▸ Work to complete: Copy out all lines bearing the word "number" from the listing below.

▸ Recorded data:
################
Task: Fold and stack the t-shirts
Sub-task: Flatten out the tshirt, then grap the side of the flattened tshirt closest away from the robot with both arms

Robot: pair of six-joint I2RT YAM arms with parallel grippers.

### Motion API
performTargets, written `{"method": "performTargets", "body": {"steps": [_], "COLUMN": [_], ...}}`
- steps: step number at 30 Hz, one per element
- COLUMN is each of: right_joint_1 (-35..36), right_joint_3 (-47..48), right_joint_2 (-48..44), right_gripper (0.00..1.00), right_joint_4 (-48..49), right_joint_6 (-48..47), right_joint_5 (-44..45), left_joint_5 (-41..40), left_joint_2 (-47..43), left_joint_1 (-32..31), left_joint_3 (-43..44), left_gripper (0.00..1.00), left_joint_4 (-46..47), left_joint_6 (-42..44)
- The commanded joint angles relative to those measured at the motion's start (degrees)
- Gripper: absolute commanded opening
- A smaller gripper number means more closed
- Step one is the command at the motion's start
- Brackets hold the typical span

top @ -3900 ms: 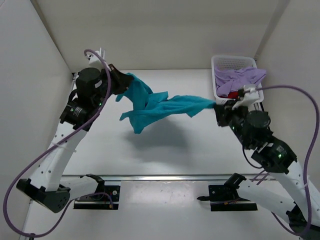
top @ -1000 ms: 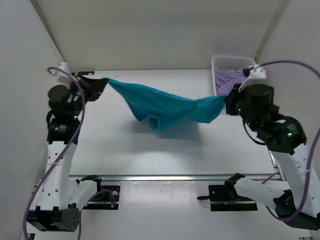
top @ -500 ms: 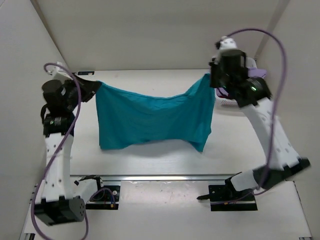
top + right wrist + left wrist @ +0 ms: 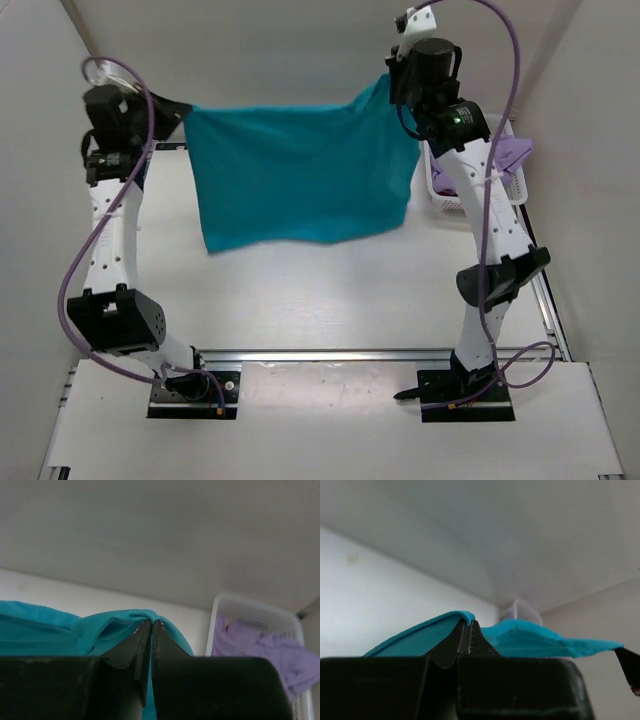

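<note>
— Teal t-shirt (image 4: 300,175): where is it?
— Hanging spread above my table (image 4: 300,290). My left end effector (image 4: 180,112) pinches one top corner, my right end effector (image 4: 392,85) the other; lavender t-shirt (image 4: 505,155) lies in the basket (image 4: 440,190).

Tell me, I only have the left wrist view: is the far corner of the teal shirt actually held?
Observer: Yes. The right gripper is shut on the teal shirt; its wrist view shows cloth pinched between the fingertips.
Operator: Is the shirt off the table?
Observer: From above it hangs spread as a sheet between the left gripper and the right one. Whether its lower edge touches the table I cannot tell.
Operator: Anything left in the basket?
Observer: The white basket holds a lavender shirt, seen from the right wrist.
</note>
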Motion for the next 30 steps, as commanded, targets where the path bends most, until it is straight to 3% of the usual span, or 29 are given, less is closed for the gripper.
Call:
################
▸ Exercise response:
- steps: step number at 30 Hz, one per element
- A smaller gripper number means more closed

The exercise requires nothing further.